Healthy Woman Dreams of Becoming Paralyzed from the Waist Down

Being stuck in a wheelchair for the rest of their lives is most people’s idea of hell, but not for Chloe Jennings-White. A 57-year-old chemist from Salt Lake City, Utah, has an unnatural desire to become a paraplegic (paralyzed from the waist down).

Chloe lives the life of a disabled person. She moves around in a wheelchair and wears long leg braces that lock at the knee to enable her to ambulate with crutches. But when she needs to go up or down a flight of stairs, she simply stands up, removes her braces and walks like a normal person. Like most paralyzed people, she loves outdoor activities, only instead of using specialized equipment to enable such activities, she simply goes on 12-hour hikes in the woods, skies down dangerous slopes, climbs mountain peaks, like a normal person. Chloe Jennings-White isn’t physically impaired, she just likes to feel like she is. In 2008, doctors diagnosed her with BIID (Body Integrity identity Disorder), a serious psychological disorder that causes sufferers to  feel they would be happier living as amputees or paraplegics. To resist the urges of damaging her spine and fulfilling her desire of becoming paralyzed, doctors suggested she use a wheelchair and special braces. Being able to spend most of her time as a paraplegic has been a massive relief for Chloe, but she admits to sometimes fantasizing about being an accident or a car crash that would truly damage her legs.


Photo: Jen Longhurst / Beyond Productions – National Geographic Taboo

Ever since she was a little girl, Chloe dreamed about becoming paralyzed below the waist. She had an aunt who had become a paraplegic in her 20’s following a biking accident, so at age nine she climbed her bike and rode it off a tall wooden stage she had set up in a local park, with the sole intention of crashing and breaking her back. She just had an overwhelming desire to be like her aunt Olive, and she didn’t know there was anything wrong with that. Only she landed on her neck with the weight of the bike on top of her, and that’s when she realized such dangerous stunts could leave her paralyzed from the neck down, something that she did not want. When she was 10-years-old, Chloe discovered bandaging a stiff piece of wood to both her legs made her feel a lot better. She new her desires were much different than everyone else’s, so she pretended to be a paraplegic behind close doors.

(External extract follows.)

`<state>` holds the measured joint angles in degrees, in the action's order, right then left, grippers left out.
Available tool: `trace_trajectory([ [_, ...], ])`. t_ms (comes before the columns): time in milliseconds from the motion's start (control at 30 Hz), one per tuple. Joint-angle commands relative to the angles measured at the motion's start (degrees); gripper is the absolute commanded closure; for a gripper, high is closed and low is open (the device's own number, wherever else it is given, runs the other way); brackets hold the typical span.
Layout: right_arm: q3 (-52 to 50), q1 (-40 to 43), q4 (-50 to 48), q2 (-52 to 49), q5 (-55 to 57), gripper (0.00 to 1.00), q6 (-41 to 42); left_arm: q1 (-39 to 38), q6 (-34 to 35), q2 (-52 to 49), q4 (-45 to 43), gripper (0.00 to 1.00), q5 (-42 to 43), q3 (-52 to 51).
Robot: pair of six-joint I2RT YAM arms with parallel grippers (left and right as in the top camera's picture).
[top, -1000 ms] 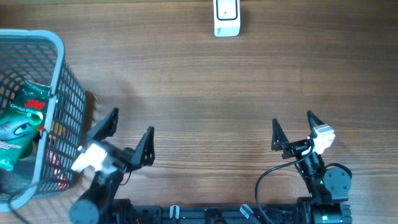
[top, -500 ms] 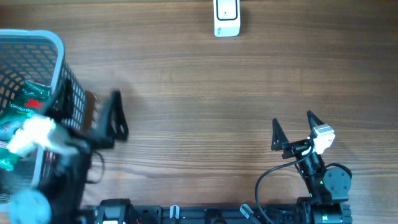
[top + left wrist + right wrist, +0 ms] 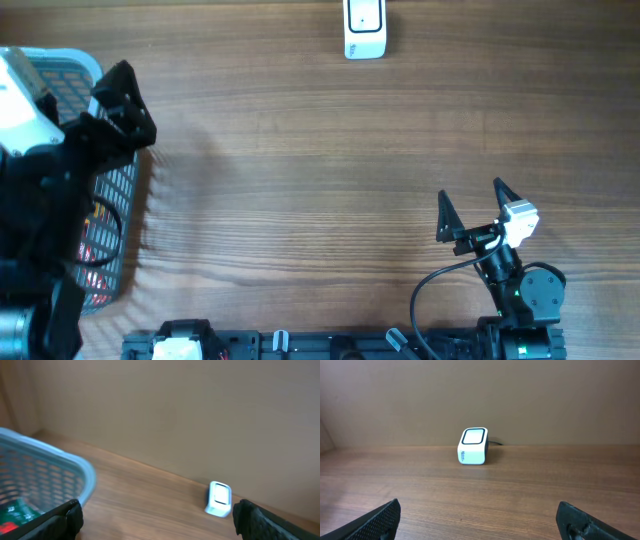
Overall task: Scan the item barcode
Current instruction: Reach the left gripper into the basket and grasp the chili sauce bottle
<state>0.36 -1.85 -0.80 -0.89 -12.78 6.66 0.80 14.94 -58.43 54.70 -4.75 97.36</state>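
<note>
Scanner point(image 3: 364, 30), one, basket point(image 3: 118, 195), one, left gripper point(image 3: 160, 519) and right gripper point(image 3: 470, 200), jaws apart

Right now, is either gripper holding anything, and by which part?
Nothing is held. The left gripper is open near the basket; the right gripper is open and empty.

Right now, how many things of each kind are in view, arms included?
Basket: 1
Scanner: 1
Green packet in the basket: 1 seen; the left arm hides most of the inside
Arms: 2, left arm and right arm
Total: 5
</note>
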Motion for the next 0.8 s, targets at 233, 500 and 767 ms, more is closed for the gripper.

Photo: Jen Longhurst / Beyond Productions – National Geographic Taboo

Chloe studied chemistry at Cambridge University, and it was while working at the Stanford Research Institute that the BIID really started to take over her. She fantasized about getting back on her childhood bike and finishing the job and driving into a brick wall on her way home. Still, she managed to control her urges until she developed fibromyalgia (pain and tenderness in the muscles, tendons and joints), at 31. It forced her to give up activities she loved doing, like playing tennis, but it also finally gave her an excuse to wear leg braces in public. She never told anyone about her weird desires thinking they would consider her crazy. She herself thought she was insane just thinking about such things. It wasn’t until she finally came clean about her strange urges with her partner, Danielle, and started going to therapy that Chloe realized there was no one to blame for what she had, her brain was just wired a different way.

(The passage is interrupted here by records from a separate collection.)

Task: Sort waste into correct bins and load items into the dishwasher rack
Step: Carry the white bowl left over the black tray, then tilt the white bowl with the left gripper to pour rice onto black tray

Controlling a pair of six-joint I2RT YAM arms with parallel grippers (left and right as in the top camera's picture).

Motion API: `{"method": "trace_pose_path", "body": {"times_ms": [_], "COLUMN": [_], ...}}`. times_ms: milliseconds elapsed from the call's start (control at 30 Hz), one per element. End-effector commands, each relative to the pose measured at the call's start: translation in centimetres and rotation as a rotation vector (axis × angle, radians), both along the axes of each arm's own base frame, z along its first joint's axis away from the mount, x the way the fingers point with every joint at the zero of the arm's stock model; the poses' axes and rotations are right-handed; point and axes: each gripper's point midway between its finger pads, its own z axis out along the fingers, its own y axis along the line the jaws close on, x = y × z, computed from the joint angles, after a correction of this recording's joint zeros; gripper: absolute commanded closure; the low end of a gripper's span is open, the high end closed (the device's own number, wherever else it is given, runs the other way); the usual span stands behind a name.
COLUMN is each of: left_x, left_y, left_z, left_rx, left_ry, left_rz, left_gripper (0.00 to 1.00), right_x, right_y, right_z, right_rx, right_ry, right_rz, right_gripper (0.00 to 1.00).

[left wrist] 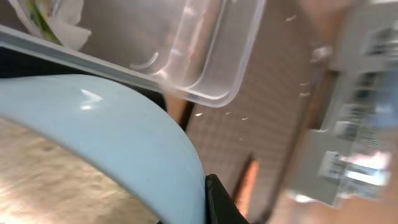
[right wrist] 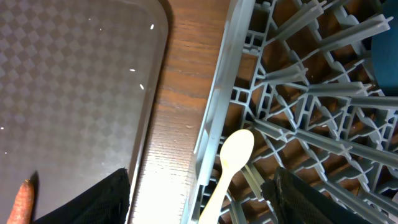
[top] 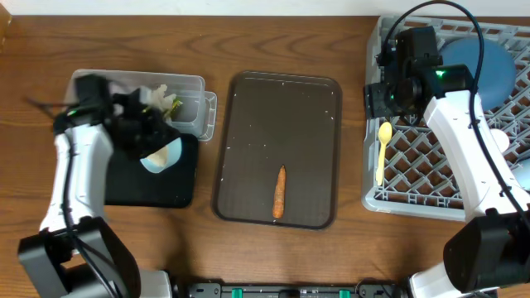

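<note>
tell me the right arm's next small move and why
Probably lift the right gripper off and swing toward the carrot: its fingers are spread and empty, the spoon already lies in the rack, and the carrot lies on the brown tray.

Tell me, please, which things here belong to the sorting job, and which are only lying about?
Job: carrot, tissues, tub, black tray, cup, spoon, blue bowl, rack.
Lying about: brown tray, table.
</note>
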Motion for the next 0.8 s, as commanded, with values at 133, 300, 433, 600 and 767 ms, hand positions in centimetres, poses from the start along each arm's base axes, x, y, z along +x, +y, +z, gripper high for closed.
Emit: {"method": "trace_pose_path", "body": {"times_ms": [133,300,433,600,767], "left_x": [-1.6,-2.8,-3.4,-3.5,-3.5], "left_y": [1.4,3.7,4.8,4.9,4.9], "left_z": [3.3,4.5,4.4,4.3,4.3], "left_rx": [-0.394,-0.558,-0.594,-0.614,-0.622], "left_ry": [-0.308,-0.478,-0.513,-0.488,-0.478], "left_rz": [-0.005,0.077,0.122,0.142,0.149], "left_gripper": [0.94,0.94,0.94,0.94,0.94], "right_x": [0.2,0.2,0.2,0.2,0.2], "right_y": [-0.4,-0.4,-0.4,-0.4,-0.4], "right_z": [0.8,0.8,0.8,0.8,0.8], "right_rx": [-0.002,-0.002,-0.002,-0.002,-0.002], "right_ry": [-0.021,-0.021,-0.021,-0.021,-0.021], "right_rz": [-0.020,-0.020,-0.020,-0.019,-0.020], "right_gripper": [0.29,0.29,0.29,0.29,0.29]}}
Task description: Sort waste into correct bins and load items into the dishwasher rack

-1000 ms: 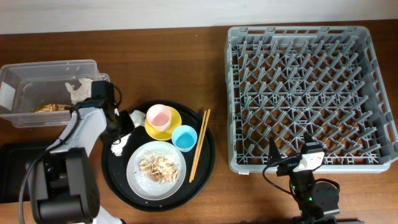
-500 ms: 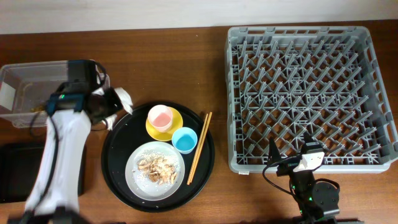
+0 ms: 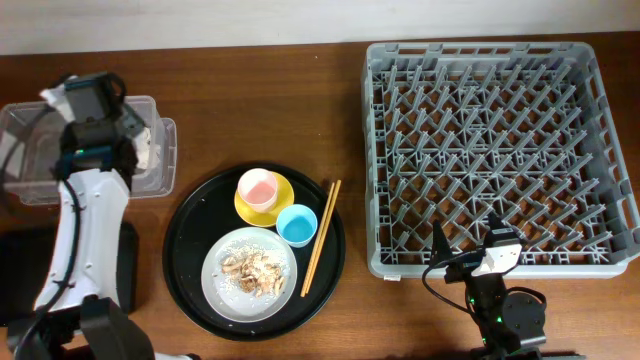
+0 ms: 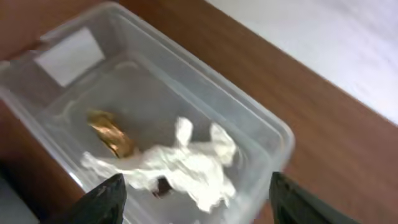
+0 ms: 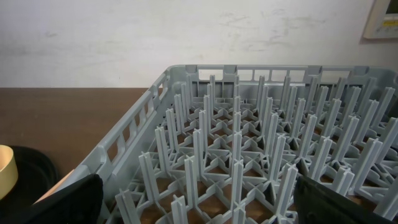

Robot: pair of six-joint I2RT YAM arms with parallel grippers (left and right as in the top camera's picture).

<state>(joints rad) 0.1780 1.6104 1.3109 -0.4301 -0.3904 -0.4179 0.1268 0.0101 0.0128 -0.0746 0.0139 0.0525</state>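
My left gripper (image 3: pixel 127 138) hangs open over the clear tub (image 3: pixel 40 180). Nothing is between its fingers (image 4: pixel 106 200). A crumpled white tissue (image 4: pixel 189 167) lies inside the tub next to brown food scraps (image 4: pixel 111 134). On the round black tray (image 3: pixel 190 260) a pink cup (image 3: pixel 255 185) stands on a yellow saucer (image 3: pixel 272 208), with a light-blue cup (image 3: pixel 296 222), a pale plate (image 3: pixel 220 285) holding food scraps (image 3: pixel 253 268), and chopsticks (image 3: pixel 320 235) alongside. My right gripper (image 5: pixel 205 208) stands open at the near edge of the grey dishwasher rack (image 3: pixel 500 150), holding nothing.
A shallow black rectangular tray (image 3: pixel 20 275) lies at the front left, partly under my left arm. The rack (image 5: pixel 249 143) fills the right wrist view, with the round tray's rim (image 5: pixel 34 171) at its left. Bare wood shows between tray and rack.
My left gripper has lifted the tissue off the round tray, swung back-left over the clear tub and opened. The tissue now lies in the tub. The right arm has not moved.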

Chloe Jennings-White started using a wheelchair to resist the urge of making herself paraplegic and it helped a lot, but it didn’t curb her desire of one day losing feeling in her legs. She even asked a doctor about a surgery that could make it happen. He told her finding a surgeon willing to sever her spinal cord was probably impossible, but some doctors might be able to provide relief by cutting her sciatic and femoral nerves. For now, she continues to live like a paraplegic, by spending around 12 hours a day in a wheelchair, ditching it for long periods of time only when she goes hiking in the summer and skiing in the winter. She suffered a severe skiing accident in 2006 which damaged her spine to some extent and doctors have told her that if she keeps practicing both skiing and hiking she risk actually becoming paralyzed. Unfortunately, that only motivated her to keep doing them.

The BIID sufferer says she gets all kinds of angry comments from people who consider her a fraud, but they don’t fully understand her condition. Using the wheelchair despite her ability to move like a normal person saved her life.